- Prompt
Transcribe only part of the material below: the lines from the one containing "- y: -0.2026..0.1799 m" through the one containing "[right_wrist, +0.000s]", inclusive, exactly as written.
********************
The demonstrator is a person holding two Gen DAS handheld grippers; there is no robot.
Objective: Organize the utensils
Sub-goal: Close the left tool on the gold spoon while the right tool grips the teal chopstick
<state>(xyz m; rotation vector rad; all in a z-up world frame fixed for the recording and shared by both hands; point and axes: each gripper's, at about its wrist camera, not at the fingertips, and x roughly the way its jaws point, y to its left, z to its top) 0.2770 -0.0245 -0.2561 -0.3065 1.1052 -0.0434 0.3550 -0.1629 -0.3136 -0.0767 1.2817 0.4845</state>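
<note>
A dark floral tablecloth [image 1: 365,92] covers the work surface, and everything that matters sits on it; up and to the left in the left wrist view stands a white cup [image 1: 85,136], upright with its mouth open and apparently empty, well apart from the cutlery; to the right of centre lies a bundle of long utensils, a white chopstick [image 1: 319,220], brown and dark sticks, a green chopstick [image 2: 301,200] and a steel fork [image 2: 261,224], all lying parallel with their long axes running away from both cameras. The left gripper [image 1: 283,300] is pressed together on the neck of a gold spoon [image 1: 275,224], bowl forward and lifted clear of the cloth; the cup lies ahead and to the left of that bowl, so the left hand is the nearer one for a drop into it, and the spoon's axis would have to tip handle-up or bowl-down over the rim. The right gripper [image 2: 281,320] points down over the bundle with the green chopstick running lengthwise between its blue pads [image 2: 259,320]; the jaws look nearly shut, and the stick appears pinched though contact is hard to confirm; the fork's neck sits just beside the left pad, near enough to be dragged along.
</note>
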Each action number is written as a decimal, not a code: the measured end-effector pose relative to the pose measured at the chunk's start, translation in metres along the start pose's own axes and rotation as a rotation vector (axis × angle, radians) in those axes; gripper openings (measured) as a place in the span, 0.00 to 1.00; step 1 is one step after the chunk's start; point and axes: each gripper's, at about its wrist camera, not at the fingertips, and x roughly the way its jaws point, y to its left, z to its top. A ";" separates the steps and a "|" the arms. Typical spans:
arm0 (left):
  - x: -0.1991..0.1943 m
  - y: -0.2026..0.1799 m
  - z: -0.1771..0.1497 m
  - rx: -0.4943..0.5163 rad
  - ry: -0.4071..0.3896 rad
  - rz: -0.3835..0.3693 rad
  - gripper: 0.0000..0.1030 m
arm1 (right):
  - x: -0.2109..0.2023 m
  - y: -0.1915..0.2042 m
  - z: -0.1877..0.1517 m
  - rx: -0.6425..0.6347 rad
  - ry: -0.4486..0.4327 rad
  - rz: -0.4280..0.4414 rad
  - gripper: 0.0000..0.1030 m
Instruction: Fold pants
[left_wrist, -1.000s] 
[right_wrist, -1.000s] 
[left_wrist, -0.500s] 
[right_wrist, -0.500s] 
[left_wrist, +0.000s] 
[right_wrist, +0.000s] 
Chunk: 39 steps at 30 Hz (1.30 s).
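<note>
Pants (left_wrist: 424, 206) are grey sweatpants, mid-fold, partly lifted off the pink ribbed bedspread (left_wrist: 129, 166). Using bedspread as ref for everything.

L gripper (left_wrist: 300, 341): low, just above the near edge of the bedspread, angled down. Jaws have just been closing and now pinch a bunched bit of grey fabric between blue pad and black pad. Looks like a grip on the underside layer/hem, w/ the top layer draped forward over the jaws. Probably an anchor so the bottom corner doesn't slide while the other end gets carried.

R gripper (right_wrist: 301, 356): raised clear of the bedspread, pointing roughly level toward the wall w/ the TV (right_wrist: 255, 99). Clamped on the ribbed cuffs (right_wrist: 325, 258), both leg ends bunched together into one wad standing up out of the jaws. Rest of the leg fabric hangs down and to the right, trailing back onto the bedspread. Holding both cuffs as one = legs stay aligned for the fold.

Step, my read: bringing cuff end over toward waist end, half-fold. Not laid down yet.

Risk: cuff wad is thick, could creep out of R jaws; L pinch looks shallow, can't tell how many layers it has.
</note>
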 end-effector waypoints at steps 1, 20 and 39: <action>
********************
- Output below
  - y: -0.2026..0.1799 m
  - z: -0.1771..0.1497 m
  - rx: -0.4943..0.5163 rad
  - ry: -0.4071..0.3896 rad
  - rz: -0.3835..0.3693 rad
  - gripper: 0.0000..0.1030 m
arm1 (right):
  - x: -0.2109..0.2023 m
  - y: -0.1915..0.2042 m
  - z: -0.1877..0.1517 m
  - rx: -0.6425..0.6347 rad
  - ry: -0.4486..0.4327 rad
  - rz: -0.4280..0.4414 rad
  - gripper: 0.0000..0.1030 m
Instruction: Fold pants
[left_wrist, -1.000s] 
[right_wrist, -1.000s] 
[left_wrist, -0.500s] 
[right_wrist, -0.500s] 
[left_wrist, +0.000s] 
[right_wrist, +0.000s] 

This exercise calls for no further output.